In each of his four arms, he holds an attribute. The mace symbolizes his position as a god of war, and the lasso, Ganesha’s ability to ensnare a devotee. He also holds a broken tusk in his right hand, referencing his role as a guardian and protector. Ganesha’s love of sweets (and the cause of his stout figure), is shown by the treat he holds in his left hand, ready to be consumed. He provides devotees with prosperity by removing obstacles blocking the path to success.

This sculpture was created during the late 12th-13th century, when the Chola kings ruled a large part of south India, including Tamil Nadu, where this work was cast.

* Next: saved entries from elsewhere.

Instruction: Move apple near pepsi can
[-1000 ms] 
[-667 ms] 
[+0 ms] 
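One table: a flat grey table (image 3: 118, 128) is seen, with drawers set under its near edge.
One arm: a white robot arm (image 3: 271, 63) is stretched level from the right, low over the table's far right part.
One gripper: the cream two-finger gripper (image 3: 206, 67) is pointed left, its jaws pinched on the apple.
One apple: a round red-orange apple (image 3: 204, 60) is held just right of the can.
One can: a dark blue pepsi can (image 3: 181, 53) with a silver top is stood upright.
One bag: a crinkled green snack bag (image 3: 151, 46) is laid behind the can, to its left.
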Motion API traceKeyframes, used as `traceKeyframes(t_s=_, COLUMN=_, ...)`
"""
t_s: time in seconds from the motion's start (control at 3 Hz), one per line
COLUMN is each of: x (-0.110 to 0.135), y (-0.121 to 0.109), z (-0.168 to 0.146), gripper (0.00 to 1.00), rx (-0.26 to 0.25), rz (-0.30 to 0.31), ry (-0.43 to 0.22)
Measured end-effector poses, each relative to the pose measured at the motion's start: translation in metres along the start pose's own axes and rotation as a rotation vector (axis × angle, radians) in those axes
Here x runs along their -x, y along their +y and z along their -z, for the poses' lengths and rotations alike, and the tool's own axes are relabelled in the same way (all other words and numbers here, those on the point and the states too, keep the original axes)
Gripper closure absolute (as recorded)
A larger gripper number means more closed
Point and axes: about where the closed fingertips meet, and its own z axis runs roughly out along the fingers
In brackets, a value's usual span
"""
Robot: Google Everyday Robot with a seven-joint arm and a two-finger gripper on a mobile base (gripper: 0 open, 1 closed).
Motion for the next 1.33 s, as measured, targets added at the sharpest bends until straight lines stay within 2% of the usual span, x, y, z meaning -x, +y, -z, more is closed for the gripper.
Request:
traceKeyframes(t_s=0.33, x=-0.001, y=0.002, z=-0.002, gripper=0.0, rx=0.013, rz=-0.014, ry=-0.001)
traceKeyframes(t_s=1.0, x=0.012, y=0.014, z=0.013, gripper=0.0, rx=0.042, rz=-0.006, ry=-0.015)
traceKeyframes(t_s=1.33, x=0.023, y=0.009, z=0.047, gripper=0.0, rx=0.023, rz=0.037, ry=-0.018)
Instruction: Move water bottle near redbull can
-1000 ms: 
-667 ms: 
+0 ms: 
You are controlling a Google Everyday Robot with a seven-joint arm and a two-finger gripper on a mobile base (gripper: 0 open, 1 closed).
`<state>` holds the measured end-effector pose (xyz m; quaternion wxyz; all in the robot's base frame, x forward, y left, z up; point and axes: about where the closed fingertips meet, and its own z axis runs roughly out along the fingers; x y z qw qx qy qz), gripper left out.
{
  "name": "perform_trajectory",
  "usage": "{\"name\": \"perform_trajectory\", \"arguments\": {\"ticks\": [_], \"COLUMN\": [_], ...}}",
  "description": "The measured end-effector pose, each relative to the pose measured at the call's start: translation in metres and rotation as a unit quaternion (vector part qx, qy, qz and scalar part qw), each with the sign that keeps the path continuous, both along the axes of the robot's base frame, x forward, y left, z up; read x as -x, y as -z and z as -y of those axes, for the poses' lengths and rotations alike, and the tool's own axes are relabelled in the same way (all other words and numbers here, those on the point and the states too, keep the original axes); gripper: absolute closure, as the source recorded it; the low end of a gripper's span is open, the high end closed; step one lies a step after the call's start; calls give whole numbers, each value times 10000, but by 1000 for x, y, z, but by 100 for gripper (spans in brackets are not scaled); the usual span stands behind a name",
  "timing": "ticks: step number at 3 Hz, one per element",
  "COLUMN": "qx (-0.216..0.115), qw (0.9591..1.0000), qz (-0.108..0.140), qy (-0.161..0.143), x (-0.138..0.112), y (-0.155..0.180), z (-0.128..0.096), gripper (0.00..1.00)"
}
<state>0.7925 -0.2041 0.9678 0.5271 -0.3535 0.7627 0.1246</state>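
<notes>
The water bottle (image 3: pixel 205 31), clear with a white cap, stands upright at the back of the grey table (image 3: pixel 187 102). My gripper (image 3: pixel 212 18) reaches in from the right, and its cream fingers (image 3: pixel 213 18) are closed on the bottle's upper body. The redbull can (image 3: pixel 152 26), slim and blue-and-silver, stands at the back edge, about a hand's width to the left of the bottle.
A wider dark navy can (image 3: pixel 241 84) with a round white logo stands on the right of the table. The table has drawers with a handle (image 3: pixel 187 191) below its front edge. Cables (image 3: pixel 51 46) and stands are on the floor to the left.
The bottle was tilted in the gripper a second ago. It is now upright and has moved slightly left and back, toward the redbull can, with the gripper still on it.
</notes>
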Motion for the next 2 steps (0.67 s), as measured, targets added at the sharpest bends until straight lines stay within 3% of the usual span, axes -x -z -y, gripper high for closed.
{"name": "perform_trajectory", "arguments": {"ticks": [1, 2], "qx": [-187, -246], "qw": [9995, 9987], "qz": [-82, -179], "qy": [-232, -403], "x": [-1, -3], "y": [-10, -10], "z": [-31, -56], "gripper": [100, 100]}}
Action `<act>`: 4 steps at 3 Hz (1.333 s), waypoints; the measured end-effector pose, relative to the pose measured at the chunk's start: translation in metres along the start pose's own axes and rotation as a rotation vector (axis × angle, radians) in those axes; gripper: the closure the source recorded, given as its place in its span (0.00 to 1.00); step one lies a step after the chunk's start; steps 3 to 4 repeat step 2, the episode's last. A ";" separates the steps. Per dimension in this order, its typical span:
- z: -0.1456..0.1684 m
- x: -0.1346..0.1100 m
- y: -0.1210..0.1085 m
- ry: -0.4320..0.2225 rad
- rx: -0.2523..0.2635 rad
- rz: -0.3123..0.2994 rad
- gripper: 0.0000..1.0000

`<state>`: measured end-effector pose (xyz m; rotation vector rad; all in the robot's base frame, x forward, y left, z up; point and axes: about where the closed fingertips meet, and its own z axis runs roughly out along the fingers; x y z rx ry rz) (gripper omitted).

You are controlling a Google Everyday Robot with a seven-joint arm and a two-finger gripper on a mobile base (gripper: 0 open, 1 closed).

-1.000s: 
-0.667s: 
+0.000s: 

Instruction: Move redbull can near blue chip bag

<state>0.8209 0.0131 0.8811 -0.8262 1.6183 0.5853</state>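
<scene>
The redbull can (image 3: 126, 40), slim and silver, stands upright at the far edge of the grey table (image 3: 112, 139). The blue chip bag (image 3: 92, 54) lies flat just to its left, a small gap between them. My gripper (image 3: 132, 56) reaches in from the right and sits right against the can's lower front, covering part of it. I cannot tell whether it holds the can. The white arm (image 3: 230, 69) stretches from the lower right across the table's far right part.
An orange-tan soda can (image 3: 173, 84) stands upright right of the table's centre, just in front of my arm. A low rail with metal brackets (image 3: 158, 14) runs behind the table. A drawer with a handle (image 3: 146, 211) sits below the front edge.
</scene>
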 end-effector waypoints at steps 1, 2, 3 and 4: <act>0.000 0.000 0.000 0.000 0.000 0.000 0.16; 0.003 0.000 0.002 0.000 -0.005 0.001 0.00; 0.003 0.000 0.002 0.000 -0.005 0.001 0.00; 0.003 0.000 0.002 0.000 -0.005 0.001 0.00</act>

Chola bronzes are prized for their great attention to detail, particularly evident in the crown, jewelry and fine clothing that adorn the figure. Cast using the “lost wax,” or cire perdu, method, the wax model made for each statue is destroyed in the casting process, making each Chola bronze a unique work of art.

This sculpture is on view at the New Orleans Museum of Art on the third floor, in the galleries devoted to Indian art.